# Task item
Beginning at the top of the listing, repeat each line exactly until the line with "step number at" has been repeated too.

┄┄┄┄┄┄┄┄┄┄

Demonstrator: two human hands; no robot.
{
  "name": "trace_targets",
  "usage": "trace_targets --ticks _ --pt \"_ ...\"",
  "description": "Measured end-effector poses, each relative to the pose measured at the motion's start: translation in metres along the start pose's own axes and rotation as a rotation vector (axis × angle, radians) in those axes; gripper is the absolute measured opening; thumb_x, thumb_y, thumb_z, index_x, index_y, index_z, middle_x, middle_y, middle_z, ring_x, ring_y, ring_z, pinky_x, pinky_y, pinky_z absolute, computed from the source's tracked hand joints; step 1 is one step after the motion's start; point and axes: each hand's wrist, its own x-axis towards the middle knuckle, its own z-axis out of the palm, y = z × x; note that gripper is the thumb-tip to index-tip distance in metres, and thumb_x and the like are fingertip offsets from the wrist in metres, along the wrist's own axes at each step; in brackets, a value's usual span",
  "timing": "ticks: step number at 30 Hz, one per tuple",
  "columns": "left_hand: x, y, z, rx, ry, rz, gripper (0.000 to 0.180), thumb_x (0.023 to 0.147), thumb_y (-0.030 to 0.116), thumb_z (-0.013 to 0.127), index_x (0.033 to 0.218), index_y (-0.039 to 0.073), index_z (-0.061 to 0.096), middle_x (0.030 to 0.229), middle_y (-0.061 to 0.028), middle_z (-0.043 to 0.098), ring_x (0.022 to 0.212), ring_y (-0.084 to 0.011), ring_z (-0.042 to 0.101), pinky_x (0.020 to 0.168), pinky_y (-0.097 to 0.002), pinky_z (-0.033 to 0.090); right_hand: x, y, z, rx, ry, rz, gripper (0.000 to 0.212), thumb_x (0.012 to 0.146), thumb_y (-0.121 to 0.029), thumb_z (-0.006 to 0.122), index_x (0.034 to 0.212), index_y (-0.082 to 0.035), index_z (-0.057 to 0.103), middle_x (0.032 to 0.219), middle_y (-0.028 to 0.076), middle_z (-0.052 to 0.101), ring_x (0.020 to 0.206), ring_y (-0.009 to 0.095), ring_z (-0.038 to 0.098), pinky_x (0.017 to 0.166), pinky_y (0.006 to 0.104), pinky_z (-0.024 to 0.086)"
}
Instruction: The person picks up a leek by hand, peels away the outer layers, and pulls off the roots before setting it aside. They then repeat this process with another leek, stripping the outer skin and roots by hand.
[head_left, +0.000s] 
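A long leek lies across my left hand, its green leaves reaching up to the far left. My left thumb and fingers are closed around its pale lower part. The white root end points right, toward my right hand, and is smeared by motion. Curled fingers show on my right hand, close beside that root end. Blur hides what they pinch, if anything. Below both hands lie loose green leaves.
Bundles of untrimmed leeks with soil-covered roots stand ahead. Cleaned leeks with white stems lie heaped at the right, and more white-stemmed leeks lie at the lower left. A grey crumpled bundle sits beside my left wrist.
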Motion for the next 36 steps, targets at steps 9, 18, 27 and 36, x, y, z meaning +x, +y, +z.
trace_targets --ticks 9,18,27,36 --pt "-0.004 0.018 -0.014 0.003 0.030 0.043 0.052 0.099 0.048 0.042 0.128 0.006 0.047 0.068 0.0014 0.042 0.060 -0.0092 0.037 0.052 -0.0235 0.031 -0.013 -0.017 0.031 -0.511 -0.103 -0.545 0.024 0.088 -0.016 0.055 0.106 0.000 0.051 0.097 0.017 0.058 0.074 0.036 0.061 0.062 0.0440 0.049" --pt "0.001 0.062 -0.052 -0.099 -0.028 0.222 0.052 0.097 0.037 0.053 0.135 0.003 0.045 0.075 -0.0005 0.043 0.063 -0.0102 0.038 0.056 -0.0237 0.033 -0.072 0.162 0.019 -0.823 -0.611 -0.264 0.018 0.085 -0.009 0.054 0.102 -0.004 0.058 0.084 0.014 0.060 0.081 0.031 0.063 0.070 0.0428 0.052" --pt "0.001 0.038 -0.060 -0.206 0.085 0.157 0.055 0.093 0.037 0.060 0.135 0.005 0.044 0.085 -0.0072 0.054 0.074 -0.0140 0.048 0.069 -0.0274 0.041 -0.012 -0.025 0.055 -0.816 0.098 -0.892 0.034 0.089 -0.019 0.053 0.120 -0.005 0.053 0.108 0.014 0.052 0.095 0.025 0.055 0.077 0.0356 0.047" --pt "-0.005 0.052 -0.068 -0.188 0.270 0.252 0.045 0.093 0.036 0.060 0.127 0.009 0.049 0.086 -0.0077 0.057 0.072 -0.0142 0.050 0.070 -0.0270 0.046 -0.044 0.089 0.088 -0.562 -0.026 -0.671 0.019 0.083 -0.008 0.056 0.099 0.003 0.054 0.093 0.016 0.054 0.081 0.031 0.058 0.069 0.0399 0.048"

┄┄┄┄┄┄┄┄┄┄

# Solution for this task
Demonstrator: two human hands; no robot.
{
  "name": "trace_targets",
  "usage": "trace_targets --ticks _ --pt \"_ ...\"",
  "description": "Measured end-effector poses, each relative to the pose measured at the motion's start: translation in metres along the start pose's own axes and rotation as a rotation vector (axis × angle, radians) in those axes; gripper is the absolute measured opening; thumb_x, thumb_y, thumb_z, index_x, index_y, index_z, middle_x, middle_y, middle_z, ring_x, ring_y, ring_z, pinky_x, pinky_y, pinky_z absolute, computed from the source's tracked hand joints; step 1 is one step after the motion's start; point and axes: each hand's wrist, its own x-axis towards the middle knuckle, its own z-axis out of the palm, y = z × x; note that gripper is the thumb-tip to index-tip distance in metres, and thumb_x and the like are fingertip offsets from the wrist in metres, along the wrist's own axes at each step; in brackets, a value's usual span",
  "timing": "ticks: step number at 30 Hz, one per tuple",

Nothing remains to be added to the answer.